Comprendre les effets de la débâcle sur les espèces arctiques de la baie d’Hudson

Les milieux arctiques connaissent un réchauffement climatique dus aux changements climatiques deux fois plus rapide que celui de la planète. Par rapport aux données d'il y a 30 ans, les chercheurs ont observé que la débâcle survenait au plus trois semaines plus tôt, de sorte que la productivité primaire du Nord s'amorce plus tôt dans l'année qu'auparavant.

Devant cela, certaines espèces modifient leur alimentation et leur reproduction, ce qui entraîne dans certains cas des effets néfastes sur les populations et les écosystèmes.

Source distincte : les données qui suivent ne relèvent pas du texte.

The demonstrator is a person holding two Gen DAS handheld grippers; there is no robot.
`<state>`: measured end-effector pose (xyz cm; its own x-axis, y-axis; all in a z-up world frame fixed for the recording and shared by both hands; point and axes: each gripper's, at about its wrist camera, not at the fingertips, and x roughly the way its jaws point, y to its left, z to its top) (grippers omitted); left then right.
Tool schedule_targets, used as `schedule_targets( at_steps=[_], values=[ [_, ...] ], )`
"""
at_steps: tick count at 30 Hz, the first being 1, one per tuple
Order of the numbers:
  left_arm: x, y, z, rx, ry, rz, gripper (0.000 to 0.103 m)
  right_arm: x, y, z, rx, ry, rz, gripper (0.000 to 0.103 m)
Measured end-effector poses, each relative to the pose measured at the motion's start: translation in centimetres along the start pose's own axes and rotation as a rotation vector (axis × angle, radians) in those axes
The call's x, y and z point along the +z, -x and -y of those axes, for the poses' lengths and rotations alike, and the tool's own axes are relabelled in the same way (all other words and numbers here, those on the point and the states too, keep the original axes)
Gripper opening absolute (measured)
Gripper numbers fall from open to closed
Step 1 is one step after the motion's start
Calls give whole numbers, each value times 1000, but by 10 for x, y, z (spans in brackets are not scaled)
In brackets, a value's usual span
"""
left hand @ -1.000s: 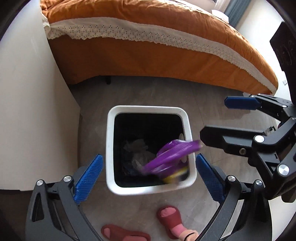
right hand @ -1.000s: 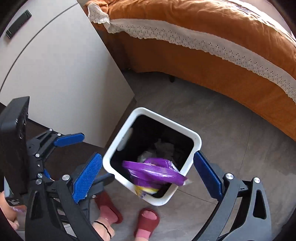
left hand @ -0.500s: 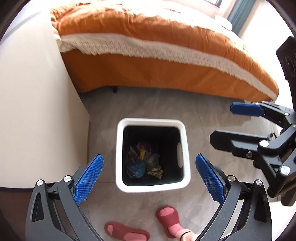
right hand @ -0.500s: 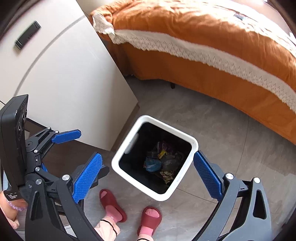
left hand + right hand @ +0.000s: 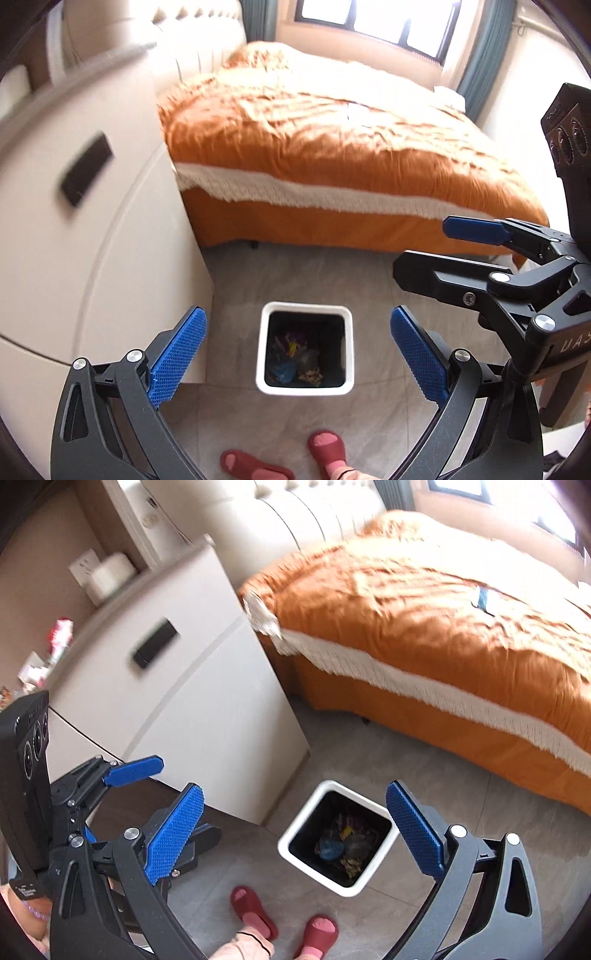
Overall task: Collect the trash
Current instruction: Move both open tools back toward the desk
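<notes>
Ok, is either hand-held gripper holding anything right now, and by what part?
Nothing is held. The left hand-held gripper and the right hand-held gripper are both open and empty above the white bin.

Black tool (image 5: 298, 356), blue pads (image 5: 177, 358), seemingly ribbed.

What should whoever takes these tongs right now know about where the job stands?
Left tongs: open, empty, high above the bin.
Right tongs: open, empty, beside them.
White bin: upright on the floor by the cabinet, mixed trash at its bottom.
Done: that trash is binned.
Left: possibly the small items on the orange bed; too blurred to identify.
</notes>
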<state>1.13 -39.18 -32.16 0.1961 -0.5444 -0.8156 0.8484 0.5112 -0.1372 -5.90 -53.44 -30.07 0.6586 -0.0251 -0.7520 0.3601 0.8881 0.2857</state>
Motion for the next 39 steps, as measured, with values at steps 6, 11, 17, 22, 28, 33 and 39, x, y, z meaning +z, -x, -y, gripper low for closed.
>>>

Ces changements auront un effet sur les pratiques de chasse et de prises traditionnelles des peuples et des collectivités nordiques, dont la santé tant physique que culturelle repose en partie sur les ressources marines.

Les chercheurs d'Environnement Canada Tony Gaston (D.Sc.), Birgit Braune (D.Sc.) et Robert Letcher (D.Sc.) étudient les effets de la débâcle précoce sur les espèces arctiques de la baie d'Hudson pour expliquer en quoi les changements climatiques ont une incidence sur les espèces, les écosystèmes et la distribution des produits chimiques nocifs dans le Nord. Le suivi des effets de ces changements sur les espèces sauvages permettra aux chercheurs, aux décideurs et aux collectivités nordiques de mieux planifier et de mieux s'adapter au réchauffement climatique.

Débâcle et disponibilité de la nourriture pour les oisillons du Guillemot de Brünnich

Tony Gaston descend la falaise à l'île Coats pour baguer des Guillemots de Brünnich |Photo : Leah de ForestL'état des oiseaux de mer est un excellent indicateur d'une modification s'opérant dans l'écosystème. Pendant les 30 dernières années, M. Tony Gaston (D.Sc.) a surveillé les changements dans le régime alimentaire, les cycles de reproduction et l'évolution des populations des colonies d'oiseaux de mer canadiens. Une importante colonie de Guillemots de Brünnich nichant sur l'île Coats, dans la partie nord de la baie d'Hudson, constitue le sujet d'étude d'un projet de partenariat pour l'Année polaire internationale (API) (site en anglais seulement).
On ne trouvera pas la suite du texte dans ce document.